ST. LOUIS COUNTY • Paid for speed in handling documents pulled from 100 million federal employee records, two workers at the National Personnel Records Center here have admitted dumping, destroying or misfiling at least 1,800 of them, court records show.
Among them are 241 documents found in 2012, discarded in woods near the center, off Interstate 270 in the Spanish Lake area. There were 300 names and Social Security numbers visible on them.
Both former employees have pleaded guilty to a federal misdemeanor charge. Civil court records show that five other workers had “disproportionate percentages” of missing documents but were not prosecuted. It isn’t clear how many records might be missing altogether.
U.S. Attorney Richard Callahan emphasized Thursday that an audit determined only one veteran was known to be affected, and the document at issue was re-created. Many veterans whose files were affected are dead, he said. He noted that the records involved were individual documents, not entire personnel files.
Callahan said employees were compensated by the number of records they filed. He said he doesn’t know whether that ought to be changed or better supervised, “But I’m confident that the records center … has addressed it.”
The National Archives and Records Administration referred questions to the Office of Inspector General, where a report on the incident has not been completed. That office did not respond to messages seeking comment.
A formal statement from David S. Ferriero, the U.S. archivist, lauded investigators who “helped to stop the actions of the individuals involved, and to protect these irreplaceable records.”
One of the ex-employees, Lonnie Halkmon, 28, was sentenced Thursday to two years of probation and ordered to perform 40 hours of community service. The other, Stanley Engram, 21, is scheduled to be sentenced Feb. 7. Both pleaded guilty of destruction of government records. Federal guidelines call for a sentence from probation to six months behind bars.
Court documents show that the files in the woods were traced to Engram, who admitted disposing of them, “abandoning” others in the center and throwing some away at home.
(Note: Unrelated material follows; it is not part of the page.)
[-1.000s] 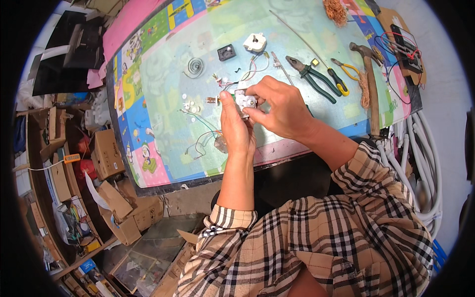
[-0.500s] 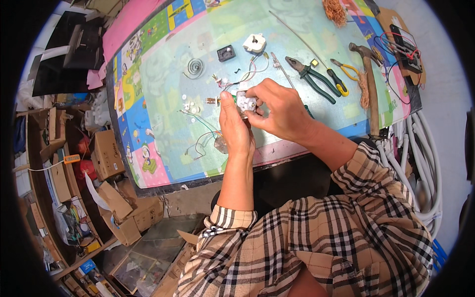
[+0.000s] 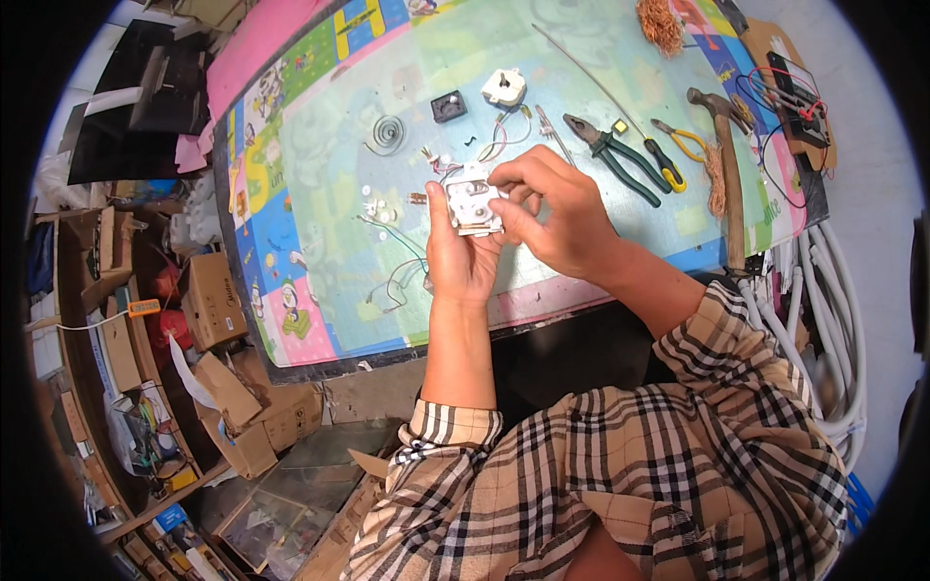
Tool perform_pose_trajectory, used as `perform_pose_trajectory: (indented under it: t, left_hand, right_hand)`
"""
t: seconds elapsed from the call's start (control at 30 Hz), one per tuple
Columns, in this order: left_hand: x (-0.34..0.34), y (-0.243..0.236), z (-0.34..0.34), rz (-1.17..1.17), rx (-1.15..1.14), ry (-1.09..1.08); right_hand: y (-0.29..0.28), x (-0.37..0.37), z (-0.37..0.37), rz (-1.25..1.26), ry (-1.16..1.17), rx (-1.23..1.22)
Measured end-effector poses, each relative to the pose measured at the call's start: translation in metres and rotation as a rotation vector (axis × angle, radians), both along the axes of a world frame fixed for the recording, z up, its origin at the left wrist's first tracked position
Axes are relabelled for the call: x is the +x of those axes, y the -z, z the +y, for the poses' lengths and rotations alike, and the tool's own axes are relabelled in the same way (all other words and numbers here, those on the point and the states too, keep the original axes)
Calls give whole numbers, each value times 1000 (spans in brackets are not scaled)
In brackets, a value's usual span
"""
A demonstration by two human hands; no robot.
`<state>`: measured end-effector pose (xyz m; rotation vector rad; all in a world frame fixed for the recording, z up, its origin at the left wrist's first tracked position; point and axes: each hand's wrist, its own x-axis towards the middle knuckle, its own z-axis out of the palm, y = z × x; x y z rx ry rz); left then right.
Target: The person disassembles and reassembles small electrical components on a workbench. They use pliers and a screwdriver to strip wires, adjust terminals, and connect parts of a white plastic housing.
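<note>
A small white, squarish plastic mechanism housing point(image 3: 472, 207) is held above the near part of the table, its open face showing round parts inside. My left hand point(image 3: 462, 266) is closed round it from below and the left, the thumb along its left edge. At its right edge, my right hand point(image 3: 565, 211) has thumb and bent fingers against the housing; the fingertips are partly hidden. Beyond the hands lie coloured wires point(image 3: 508, 136), a black square part point(image 3: 449, 107) and a white round part with a shaft point(image 3: 505, 87). Small white plastic pieces point(image 3: 380, 209) lie left of them.
On the patterned table cover point(image 3: 334, 232) lie a coiled flat spring point(image 3: 386, 136), combination pliers point(image 3: 625, 163), a long screwdriver point(image 3: 666, 167), yellow-handled pliers point(image 3: 684, 139), a hammer point(image 3: 731, 184) and copper wire point(image 3: 661, 27). A multimeter point(image 3: 799, 118) stands far right. Cardboard boxes point(image 3: 212, 302) fill the left shelves.
The housing has turned so that its open face shows more fully. My right fingers have shifted to its right edge. The left hand still holds it.
</note>
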<state>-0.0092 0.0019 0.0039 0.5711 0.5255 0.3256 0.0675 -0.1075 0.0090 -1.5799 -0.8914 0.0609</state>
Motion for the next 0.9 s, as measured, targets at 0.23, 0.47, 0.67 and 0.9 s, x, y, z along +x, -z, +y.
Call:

In all, he admitted destroying or deliberately misfiling more than 1,000 records.
His lawyer, Eric Banks, said Thursday, “Stanley is very contrite. I have known him for over 10 years. He’s my pastor’s son. I’ve never seen anybody more sorrowful. He just made a terrible error in judgment.”
Banks stressed that “nobody has been denied or lost any benefits as a result of any of this.”
Halkmon’s plea says the center audited records handled by 41 employees in 2011-12 and found that of more than 1,200 records assigned to him, 850 were missing. Most workers had an error rate of 3 percent, although five other employees had disproportionately high figures, according to a court document.
Callahan said the error rates of the other employees were not sufficient for charges.
“These were students,” he said. “In our judgment, the misdemeanor charge was enough to put anyone else working there on notice that these records had to be treated with greater sanctity.”
Halkmon and Engram both began working at the center through a student temporary employment program. Halkmon had been there since 2005 and resigned rather than be terminated. He was denied unemployment benefits and lost an appeal.
Court documents in the unemployment case say some employees, seeking to earn a bonus, were intentionally “stashing” records to finish more quickly, and that those documents may never be found among the vast holdings.
In court Thursday, Halkmon’s public defender, Lucille Liggett, said he was “sincerely remorseful,” and noted that no records assigned to him were destroyed or removed from the center. Halkmon did not make a statement.
U.S. Magistrate Judge Nanette Baker said that while she didn’t know why Halkmon misfiled the records, she hoped he “understood the seriousness” and the potential impact on people’s lives.
The center, long housed in a building in Overland, moved to a new $115 million home on Dunn Road, just east of Highway 367, in 2011. It houses 100 million individual files dating from the 1800s in 4.2 million cardboard cartons. About 57 million of the files are for military personnel.
In 1973, a huge fire at the Overland site destroyed or damaged the files of about 22 million Army veterans from 1912-59 and Air Force veterans from 1947-63.
Informed of the new loss of records Thursday, Frank Demos, president of Vietnam Veterans of America Chapter 794, in Florissant, said, “Oh, my God, that’s terrible. Probably the worst thing that has happened to the archives since the fire.”